*What you should do*: All of the data should be copied exactly, with the pictures left out.

*Data shown*:
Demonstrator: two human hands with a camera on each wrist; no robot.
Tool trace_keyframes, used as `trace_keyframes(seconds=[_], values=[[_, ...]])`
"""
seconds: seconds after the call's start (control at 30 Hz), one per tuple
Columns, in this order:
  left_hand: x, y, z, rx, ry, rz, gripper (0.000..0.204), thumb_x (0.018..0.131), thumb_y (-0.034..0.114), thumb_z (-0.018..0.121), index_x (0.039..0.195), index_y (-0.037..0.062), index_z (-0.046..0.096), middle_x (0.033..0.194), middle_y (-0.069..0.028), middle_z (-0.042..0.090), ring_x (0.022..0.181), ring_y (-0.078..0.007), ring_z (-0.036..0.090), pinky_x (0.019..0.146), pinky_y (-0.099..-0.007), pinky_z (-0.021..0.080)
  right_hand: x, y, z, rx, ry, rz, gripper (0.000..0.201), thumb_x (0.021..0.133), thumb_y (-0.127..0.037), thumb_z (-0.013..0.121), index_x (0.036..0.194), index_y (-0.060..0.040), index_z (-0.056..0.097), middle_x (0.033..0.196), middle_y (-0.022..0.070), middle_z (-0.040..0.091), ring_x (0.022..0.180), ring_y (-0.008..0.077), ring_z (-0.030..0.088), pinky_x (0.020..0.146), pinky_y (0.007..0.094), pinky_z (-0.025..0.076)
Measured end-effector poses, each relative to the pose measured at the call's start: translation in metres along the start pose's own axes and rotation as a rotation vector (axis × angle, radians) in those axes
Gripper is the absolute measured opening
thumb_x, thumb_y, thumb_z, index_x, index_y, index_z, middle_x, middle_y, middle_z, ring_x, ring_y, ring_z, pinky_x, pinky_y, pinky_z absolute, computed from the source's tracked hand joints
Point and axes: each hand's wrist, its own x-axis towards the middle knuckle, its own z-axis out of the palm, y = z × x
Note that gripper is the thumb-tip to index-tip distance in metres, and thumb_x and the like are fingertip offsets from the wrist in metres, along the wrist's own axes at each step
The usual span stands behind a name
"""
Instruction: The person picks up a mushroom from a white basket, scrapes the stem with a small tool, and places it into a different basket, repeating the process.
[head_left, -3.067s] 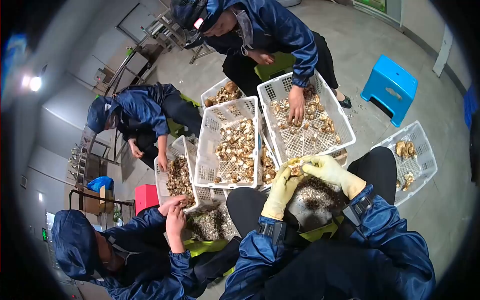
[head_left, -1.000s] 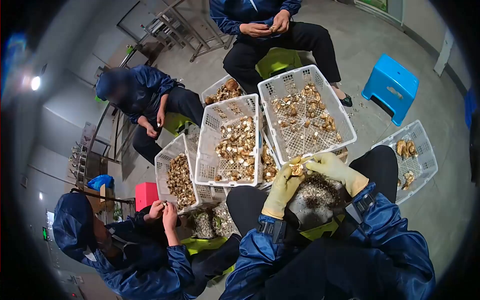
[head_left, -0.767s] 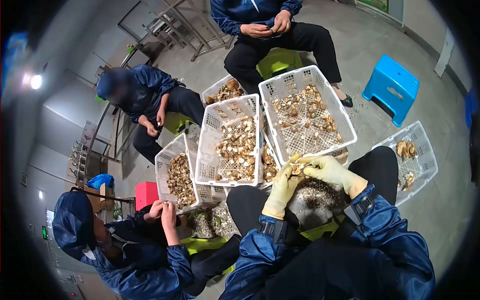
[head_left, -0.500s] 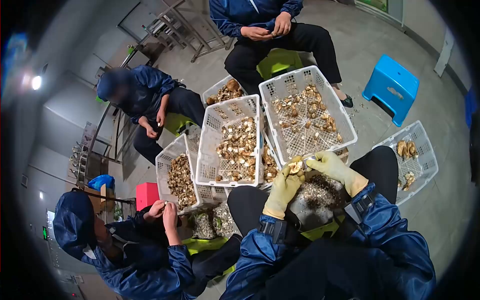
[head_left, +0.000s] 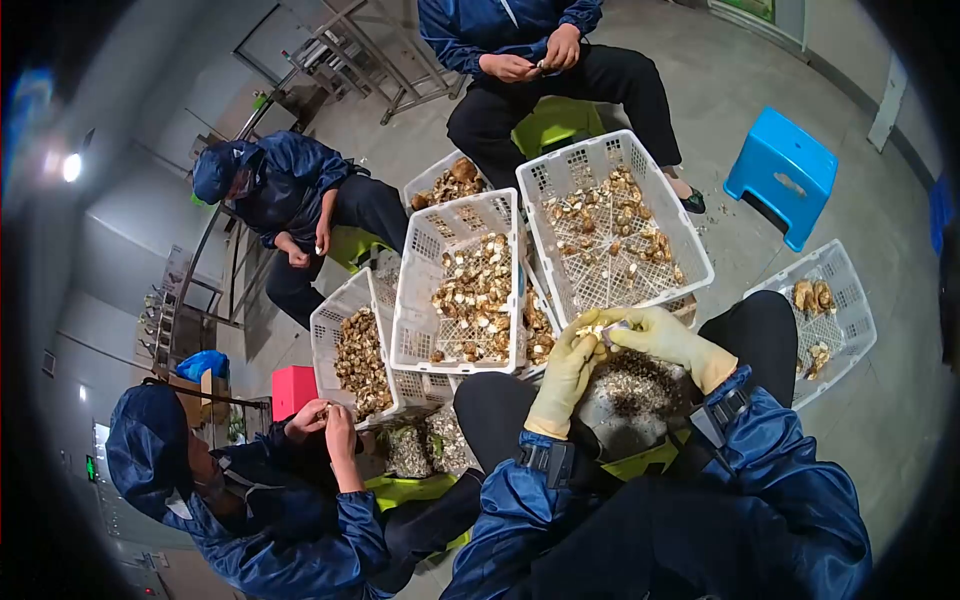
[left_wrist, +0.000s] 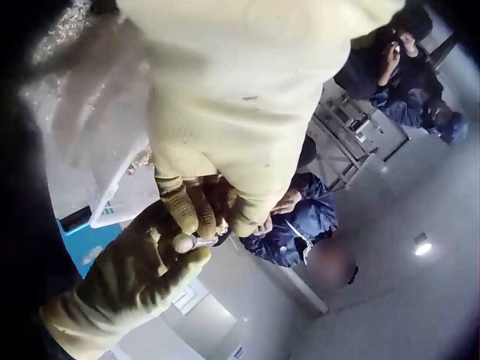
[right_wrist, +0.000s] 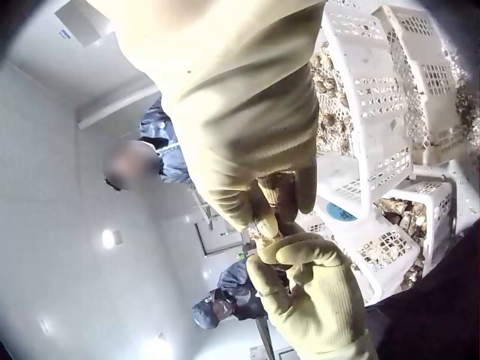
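My left hand [head_left: 563,385], in a pale yellow rubber glove, holds a brown-and-white mushroom [head_left: 592,331] by its fingertips, over my lap. My right hand [head_left: 672,346], gloved alike, meets it from the right and pinches a small thin blade [head_left: 613,328] against the mushroom. In the left wrist view, a shiny metal bit of the blade [left_wrist: 202,241] shows between the two gloves; its handle is hidden in the fingers. The right wrist view has both gloves' fingertips together, with a pale edge of mushroom [right_wrist: 260,239] between them.
A white crate [head_left: 690,290] with scattered mushrooms stands just ahead, and a fuller crate [head_left: 400,345] to its left. Dark trimmings [head_left: 640,385] lie beneath my hands. At the right are another crate [head_left: 858,345] and a blue stool [head_left: 785,165]. Several people sit around, hands busy.
The person opposite has drawn a hand out of the crate and sits back. My hands stay in place; the mushroom has been turned, and the right hand has closed in on it since half a second ago.
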Motion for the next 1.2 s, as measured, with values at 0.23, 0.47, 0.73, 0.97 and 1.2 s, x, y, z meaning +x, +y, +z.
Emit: trace_keyframes(seconds=[0.23, 0.47, 0.73, 0.97, 1.2], values=[[-0.006, 0.01, 0.014, -0.117, -0.052, -0.039, 0.051, 0.097, 0.011, 0.062, 0.144, 0.0017, 0.045, 0.099, -0.0029, 0.06, 0.082, -0.0097, 0.056, 0.076, -0.0253, 0.051, 0.0, -0.008, -0.011, -0.063, 0.002, 0.103, 0.032, 0.098, -0.017, 0.061, 0.124, 0.0017, 0.064, 0.104, 0.0045, 0.07, 0.091, 0.0111, 0.065, 0.08, 0.0253, 0.054], [-0.005, 0.009, 0.013, -0.107, -0.029, -0.066, 0.046, 0.098, 0.01, 0.059, 0.142, 0.0028, 0.047, 0.106, -0.0037, 0.061, 0.087, -0.0098, 0.056, 0.081, -0.027, 0.05, -0.003, -0.013, -0.007, -0.116, 0.044, 0.109, 0.028, 0.096, -0.015, 0.063, 0.119, 0.0002, 0.068, 0.097, 0.0025, 0.071, 0.086, 0.009, 0.064, 0.078, 0.0241, 0.052], [-0.004, 0.005, 0.005, -0.038, -0.068, -0.023, 0.045, 0.1, 0.011, 0.057, 0.142, 0.0016, 0.046, 0.109, -0.0037, 0.061, 0.087, -0.0098, 0.057, 0.083, -0.027, 0.05, -0.006, -0.015, -0.005, -0.111, -0.056, 0.056, 0.033, 0.097, -0.013, 0.063, 0.127, 0.0007, 0.062, 0.108, 0.0042, 0.07, 0.093, 0.01, 0.064, 0.083, 0.0262, 0.054], [-0.007, 0.011, 0.008, -0.001, -0.086, -0.021, 0.051, 0.097, 0.015, 0.064, 0.143, 0.0009, 0.045, 0.112, -0.0047, 0.061, 0.089, -0.0099, 0.057, 0.083, -0.0262, 0.049, -0.007, -0.01, -0.002, -0.038, -0.07, -0.04, 0.029, 0.097, -0.013, 0.061, 0.123, 0.0004, 0.065, 0.102, 0.0038, 0.07, 0.089, 0.0103, 0.064, 0.08, 0.0255, 0.054], [-0.005, 0.007, 0.0, -0.059, -0.17, -0.031, 0.056, 0.095, 0.015, 0.066, 0.143, 0.0001, 0.042, 0.128, -0.0133, 0.057, 0.108, -0.0197, 0.059, 0.094, -0.0351, 0.049, -0.01, -0.023, -0.009, -0.118, -0.081, 0.046, 0.031, 0.097, -0.015, 0.063, 0.125, -0.0003, 0.064, 0.098, 0.0024, 0.069, 0.083, 0.0091, 0.064, 0.077, 0.0249, 0.053]])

*Problem solution*:
Demonstrator: two human hands with a camera on each wrist; no robot.
Tool trace_keyframes, used as `trace_keyframes(seconds=[_], values=[[_, ...]])`
"""
seconds: seconds after the call's start (control at 30 Hz), one per tuple
Columns, in this order:
  left_hand: x, y, z, rx, ry, rz, gripper (0.000..0.204), thumb_x (0.018..0.131), thumb_y (-0.034..0.114), thumb_z (-0.018..0.121), index_x (0.039..0.195), index_y (-0.037..0.062), index_z (-0.046..0.096), middle_x (0.033..0.194), middle_y (-0.069..0.028), middle_z (-0.042..0.090), ring_x (0.022..0.181), ring_y (-0.078..0.007), ring_z (-0.036..0.090), pinky_x (0.019..0.146), pinky_y (-0.099..-0.007), pinky_z (-0.021..0.080)
  right_hand: x, y, z, rx, ry, rz, gripper (0.000..0.201), thumb_x (0.021..0.133), thumb_y (-0.127..0.037), thumb_z (-0.013..0.121), index_x (0.036..0.194), index_y (-0.060..0.040), index_z (-0.056..0.097), middle_x (0.033..0.196), middle_y (-0.022..0.070), middle_z (-0.040..0.091), ring_x (0.022..0.180), ring_y (-0.008..0.077), ring_z (-0.030..0.088), pinky_x (0.020..0.146), pinky_y (0.007..0.094), pinky_z (-0.025..0.076)
Measured end-effector poses, each relative to the pose measured at the call's start: translation in metres along the start pose's own axes and rotation as a rotation vector (axis × angle, radians) in those axes
Gripper is the absolute measured opening
thumb_x, thumb_y, thumb_z, index_x, index_y, index_z, middle_x, middle_y, middle_z, ring_x, ring_y, ring_z, pinky_x, pinky_y, pinky_z absolute, computed from the source's tracked hand joints
Point and axes: each hand's wrist, its own x-axis towards the middle knuckle, its own z-axis out of the palm, y = z × x
Note that gripper is the thumb-tip to index-tip distance in metres, and thumb_x and the like are fingertip offsets from the wrist in metres, along the wrist's own axes at each step
The usual span stands behind a name
"""
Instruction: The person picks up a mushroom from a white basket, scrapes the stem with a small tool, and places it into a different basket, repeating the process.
[head_left, -3.067s] 
[head_left, -1.000s] 
[head_left, -0.767s] 
[head_left, -0.500s] 
[head_left, +0.000s] 
[left_wrist, +0.000s] 
[right_wrist, +0.000s] 
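My left hand [head_left: 563,385], in a pale yellow rubber glove, holds a brown-and-white mushroom [head_left: 592,331] by its fingertips, over my lap. My right hand [head_left: 672,346], gloved alike, meets it from the right and pinches a small thin blade [head_left: 613,328] against the mushroom. In the left wrist view, a shiny metal bit of the blade [left_wrist: 202,241] shows between the two gloves; its handle is hidden in the fingers. The right wrist view has both gloves' fingertips together, with a pale edge of mushroom [right_wrist: 260,239] between them.
A white crate [head_left: 690,290] with scattered mushrooms stands just ahead, and a fuller crate [head_left: 400,345] to its left. Dark trimmings [head_left: 640,385] lie beneath my hands. At the right are another crate [head_left: 858,345] and a blue stool [head_left: 785,165]. Several people sit around, hands busy.
The person opposite has drawn a hand out of the crate and sits back. My hands stay in place; the mushroom has been turned, and the right hand has closed in on it since half a second ago.
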Motion for the next 1.2 s, as measured, with values at 0.23, 0.47, 0.73, 0.97 and 1.2 s, x, y, z meaning +x, +y, +z.
Emit: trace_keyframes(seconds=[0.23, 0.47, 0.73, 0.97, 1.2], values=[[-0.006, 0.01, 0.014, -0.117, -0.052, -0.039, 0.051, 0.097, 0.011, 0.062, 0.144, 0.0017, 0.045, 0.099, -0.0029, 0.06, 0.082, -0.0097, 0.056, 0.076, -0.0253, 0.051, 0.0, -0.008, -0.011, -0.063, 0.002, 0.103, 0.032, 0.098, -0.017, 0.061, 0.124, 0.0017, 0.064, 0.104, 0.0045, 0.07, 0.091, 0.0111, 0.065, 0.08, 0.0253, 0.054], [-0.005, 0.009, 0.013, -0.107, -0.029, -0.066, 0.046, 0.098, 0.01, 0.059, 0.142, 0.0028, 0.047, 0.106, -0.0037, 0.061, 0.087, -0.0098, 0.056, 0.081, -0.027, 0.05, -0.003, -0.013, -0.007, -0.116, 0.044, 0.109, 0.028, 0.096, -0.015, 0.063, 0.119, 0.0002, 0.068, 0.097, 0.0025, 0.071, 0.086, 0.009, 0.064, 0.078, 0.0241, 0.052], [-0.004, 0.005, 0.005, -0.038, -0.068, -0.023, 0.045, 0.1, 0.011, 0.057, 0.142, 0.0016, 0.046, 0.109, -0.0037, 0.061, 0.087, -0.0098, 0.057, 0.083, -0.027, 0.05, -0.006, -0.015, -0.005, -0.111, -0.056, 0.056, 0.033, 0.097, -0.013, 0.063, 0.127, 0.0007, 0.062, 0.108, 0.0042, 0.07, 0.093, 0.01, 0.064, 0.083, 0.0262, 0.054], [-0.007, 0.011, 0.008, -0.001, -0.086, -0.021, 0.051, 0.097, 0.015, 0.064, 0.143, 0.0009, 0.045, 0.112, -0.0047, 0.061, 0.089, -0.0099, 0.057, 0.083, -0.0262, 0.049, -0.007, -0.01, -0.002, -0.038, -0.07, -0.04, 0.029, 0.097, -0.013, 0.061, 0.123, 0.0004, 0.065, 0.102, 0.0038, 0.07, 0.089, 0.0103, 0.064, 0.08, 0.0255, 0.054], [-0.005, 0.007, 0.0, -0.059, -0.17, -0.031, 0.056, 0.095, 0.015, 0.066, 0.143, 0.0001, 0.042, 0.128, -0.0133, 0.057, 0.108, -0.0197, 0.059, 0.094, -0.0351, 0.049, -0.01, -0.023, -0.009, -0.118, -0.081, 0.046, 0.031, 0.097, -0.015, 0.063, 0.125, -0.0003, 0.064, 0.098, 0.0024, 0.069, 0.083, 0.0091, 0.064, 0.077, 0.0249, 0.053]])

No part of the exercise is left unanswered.